◆ Required action
Every word in the data below belongs in your copy, exactly as given; the pictures do not.

◆ Dataset extract
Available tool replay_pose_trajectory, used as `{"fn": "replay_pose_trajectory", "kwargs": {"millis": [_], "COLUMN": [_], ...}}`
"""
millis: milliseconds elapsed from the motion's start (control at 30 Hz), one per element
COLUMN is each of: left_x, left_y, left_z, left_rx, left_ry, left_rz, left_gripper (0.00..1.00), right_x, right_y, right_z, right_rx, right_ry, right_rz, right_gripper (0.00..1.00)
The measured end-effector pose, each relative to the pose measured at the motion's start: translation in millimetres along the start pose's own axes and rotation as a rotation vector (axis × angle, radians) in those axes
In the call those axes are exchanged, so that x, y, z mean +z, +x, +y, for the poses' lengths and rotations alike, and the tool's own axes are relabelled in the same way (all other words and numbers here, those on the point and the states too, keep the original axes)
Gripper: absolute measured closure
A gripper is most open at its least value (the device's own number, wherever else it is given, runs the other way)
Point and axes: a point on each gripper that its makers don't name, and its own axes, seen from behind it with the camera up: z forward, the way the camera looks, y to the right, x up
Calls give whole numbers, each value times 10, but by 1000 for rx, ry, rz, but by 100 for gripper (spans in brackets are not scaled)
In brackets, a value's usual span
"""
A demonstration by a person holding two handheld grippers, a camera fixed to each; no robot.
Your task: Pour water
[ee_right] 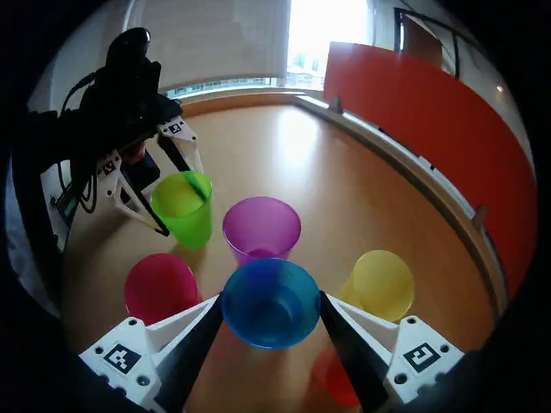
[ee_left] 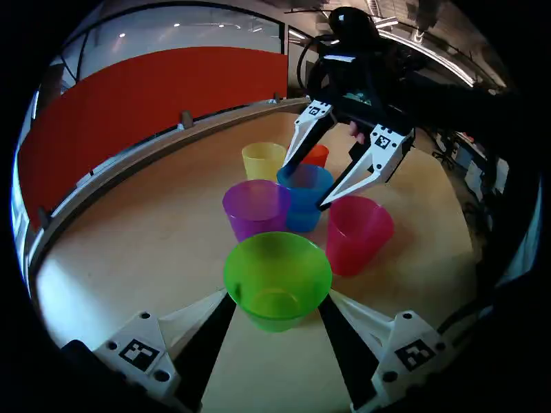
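A green cup (ee_left: 277,272) stands upright between my left gripper's (ee_left: 277,297) fingers, which press on both of its sides. The blue cup (ee_right: 271,303) sits in my right gripper (ee_right: 271,299), squeezed from both sides. In the left gripper view the right gripper (ee_left: 303,187) straddles the blue cup (ee_left: 306,199) in the middle of the cluster. In the right gripper view the left gripper (ee_right: 184,213) holds the green cup (ee_right: 182,210) at the far left. Both cups seem to rest on the wooden table (ee_left: 151,234). Whether either holds water I cannot tell.
Close around the blue cup stand a purple cup (ee_right: 262,227), a pink cup (ee_right: 160,286), a yellow cup (ee_right: 382,283) and an orange-red cup (ee_right: 334,375). A red partition (ee_left: 151,103) lines the table's edge. A hand and cables sit behind the far gripper.
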Motion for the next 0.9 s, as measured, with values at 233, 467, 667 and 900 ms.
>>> {"fn": "replay_pose_trajectory", "kwargs": {"millis": [233,467,667,900], "left_x": [-8,-11,-17,-42], "left_y": [2,-10,-2,36], "left_z": [9,14,17,12], "left_rx": [-3,-6,-4,-9], "left_ry": [-1,1,4,11], "left_rz": [3,5,6,17], "left_gripper": [19,19,19,19], "right_x": [18,22,20,-5], "right_y": [-2,-3,-13,-2], "right_z": [-5,-6,1,22], "right_rx": [20,21,22,23], "right_ry": [1,0,-3,-13], "right_rz": [7,15,20,30], "right_gripper": [6,6,7,7]}}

◆ Response to this task
Available tool replay_pose_trajectory, used as `{"fn": "replay_pose_trajectory", "kwargs": {"millis": [_], "COLUMN": [_], ...}}`
"""
millis: milliseconds elapsed from the motion's start (control at 30 Hz), one per element
COLUMN is each of: left_x, left_y, left_z, left_rx, left_ry, left_rz, left_gripper (0.00..1.00), right_x, right_y, right_z, right_rx, right_ry, right_rz, right_gripper (0.00..1.00)
The measured end-effector pose, each relative to the pose measured at the motion's start: translation in millimetres along the start pose's own axes and rotation as a rotation vector (axis × angle, radians) in those axes
In the call those axes are exchanged, so that x, y, z mean +z, +x, +y, for the poses' lengths and rotations alike, and the tool's own axes are relabelled in the same way (all other words and numbers here, those on the point and the states too, keep the original axes)
Gripper: absolute measured closure
A gripper is most open at its least value (the device's own number, wherever else it is given, runs the other way)
Point and axes: a point on each gripper that its makers don't name, and its own axes, seen from behind it with the camera up: z forward, the way the camera looks, y to the right, x up
Calls give whole numbers, each value times 10, but by 1000 for rx, ry, rz, but by 100 for gripper (spans in brackets are not scaled)
In brackets, a value's usual span
"""
A demonstration by a person holding two handheld grippers, a camera fixed to each; no robot.
Your task: Pour water
[ee_right] 
[ee_left] 
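A green cup (ee_left: 277,272) stands upright between my left gripper's (ee_left: 277,297) fingers, which press on both of its sides. The blue cup (ee_right: 271,303) sits in my right gripper (ee_right: 271,299), squeezed from both sides. In the left gripper view the right gripper (ee_left: 303,187) straddles the blue cup (ee_left: 306,199) in the middle of the cluster. In the right gripper view the left gripper (ee_right: 184,213) holds the green cup (ee_right: 182,210) at the far left. Both cups seem to rest on the wooden table (ee_left: 151,234). Whether either holds water I cannot tell.
Close around the blue cup stand a purple cup (ee_right: 262,227), a pink cup (ee_right: 160,286), a yellow cup (ee_right: 382,283) and an orange-red cup (ee_right: 334,375). A red partition (ee_left: 151,103) lines the table's edge. A hand and cables sit behind the far gripper.
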Motion for the next 0.9 s, as measured, with values at 233, 467, 667 and 900 ms.
>>> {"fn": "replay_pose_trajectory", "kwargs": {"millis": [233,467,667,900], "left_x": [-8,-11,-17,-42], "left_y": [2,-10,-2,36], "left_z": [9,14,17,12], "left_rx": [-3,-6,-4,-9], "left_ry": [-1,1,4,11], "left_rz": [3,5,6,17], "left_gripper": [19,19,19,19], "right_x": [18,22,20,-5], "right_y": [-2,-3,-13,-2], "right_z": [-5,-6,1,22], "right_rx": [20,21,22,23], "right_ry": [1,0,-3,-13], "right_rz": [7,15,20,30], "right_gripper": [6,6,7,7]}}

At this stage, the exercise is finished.